• [To do]: The answer is to be the data that follows, transcribed exactly, minus its pictures.

*** Begin section ***

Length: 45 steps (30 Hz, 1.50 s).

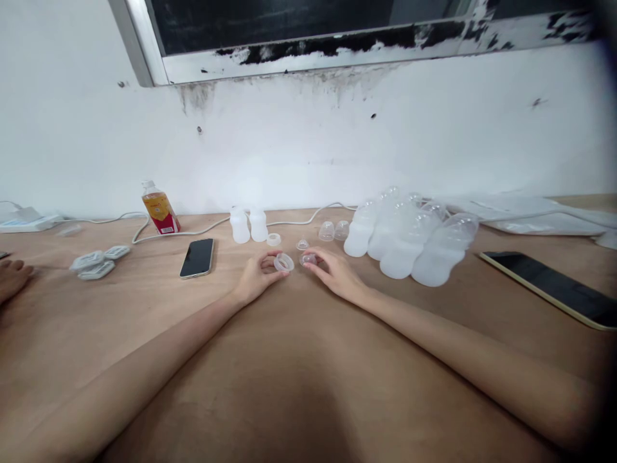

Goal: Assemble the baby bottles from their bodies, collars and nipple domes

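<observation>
My left hand (pixel 260 275) grips a translucent bottle collar ring (pixel 284 262) between thumb and fingers, its opening tilted toward me. Close by on the right, my right hand (pixel 333 271) pinches a clear bottle nipple (pixel 307 259). Just beyond them, a second nipple (pixel 302 244) and another collar ring (pixel 274 239) lie on the wooden table (pixel 289 360). Two white baby bottles (pixel 240 225) without tops stand behind my left hand. Two clear dome caps (pixel 326 231) sit behind my right hand, beside several capped baby bottles (pixel 398 257).
A phone (pixel 197 258) lies at left, near a drink bottle (pixel 161 209) and several white plastic pieces (pixel 96 263). A larger phone (pixel 549 286) and plastic bags (pixel 525 215) lie at right. A white cable (pixel 202 228) runs along the back. Another person's hand (pixel 14 278) rests at far left.
</observation>
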Available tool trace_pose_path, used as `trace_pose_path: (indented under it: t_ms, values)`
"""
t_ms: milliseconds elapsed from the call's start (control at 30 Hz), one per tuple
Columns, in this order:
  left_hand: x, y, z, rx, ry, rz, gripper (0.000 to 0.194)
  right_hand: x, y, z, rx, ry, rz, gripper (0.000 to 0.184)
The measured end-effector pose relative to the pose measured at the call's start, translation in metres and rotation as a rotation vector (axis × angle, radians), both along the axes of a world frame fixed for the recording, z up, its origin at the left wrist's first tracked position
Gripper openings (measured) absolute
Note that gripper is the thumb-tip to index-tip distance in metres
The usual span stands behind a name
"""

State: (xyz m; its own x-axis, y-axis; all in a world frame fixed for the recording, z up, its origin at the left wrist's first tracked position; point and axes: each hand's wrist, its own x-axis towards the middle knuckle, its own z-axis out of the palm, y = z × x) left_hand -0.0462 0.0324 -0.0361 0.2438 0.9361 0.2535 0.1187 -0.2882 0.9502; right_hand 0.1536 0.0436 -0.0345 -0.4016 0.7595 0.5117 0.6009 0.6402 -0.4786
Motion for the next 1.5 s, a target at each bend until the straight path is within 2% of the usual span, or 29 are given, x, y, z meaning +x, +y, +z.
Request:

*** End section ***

• [Answer space]:
Length: 45 steps (30 Hz, 1.50 s).


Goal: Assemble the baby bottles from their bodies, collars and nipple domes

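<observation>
My left hand (pixel 260 275) grips a translucent bottle collar ring (pixel 284 262) between thumb and fingers, its opening tilted toward me. Close by on the right, my right hand (pixel 333 271) pinches a clear bottle nipple (pixel 307 259). Just beyond them, a second nipple (pixel 302 244) and another collar ring (pixel 274 239) lie on the wooden table (pixel 289 360). Two white baby bottles (pixel 240 225) without tops stand behind my left hand. Two clear dome caps (pixel 326 231) sit behind my right hand, beside several capped baby bottles (pixel 398 257).
A phone (pixel 197 258) lies at left, near a drink bottle (pixel 161 209) and several white plastic pieces (pixel 96 263). A larger phone (pixel 549 286) and plastic bags (pixel 525 215) lie at right. A white cable (pixel 202 228) runs along the back. Another person's hand (pixel 14 278) rests at far left.
</observation>
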Available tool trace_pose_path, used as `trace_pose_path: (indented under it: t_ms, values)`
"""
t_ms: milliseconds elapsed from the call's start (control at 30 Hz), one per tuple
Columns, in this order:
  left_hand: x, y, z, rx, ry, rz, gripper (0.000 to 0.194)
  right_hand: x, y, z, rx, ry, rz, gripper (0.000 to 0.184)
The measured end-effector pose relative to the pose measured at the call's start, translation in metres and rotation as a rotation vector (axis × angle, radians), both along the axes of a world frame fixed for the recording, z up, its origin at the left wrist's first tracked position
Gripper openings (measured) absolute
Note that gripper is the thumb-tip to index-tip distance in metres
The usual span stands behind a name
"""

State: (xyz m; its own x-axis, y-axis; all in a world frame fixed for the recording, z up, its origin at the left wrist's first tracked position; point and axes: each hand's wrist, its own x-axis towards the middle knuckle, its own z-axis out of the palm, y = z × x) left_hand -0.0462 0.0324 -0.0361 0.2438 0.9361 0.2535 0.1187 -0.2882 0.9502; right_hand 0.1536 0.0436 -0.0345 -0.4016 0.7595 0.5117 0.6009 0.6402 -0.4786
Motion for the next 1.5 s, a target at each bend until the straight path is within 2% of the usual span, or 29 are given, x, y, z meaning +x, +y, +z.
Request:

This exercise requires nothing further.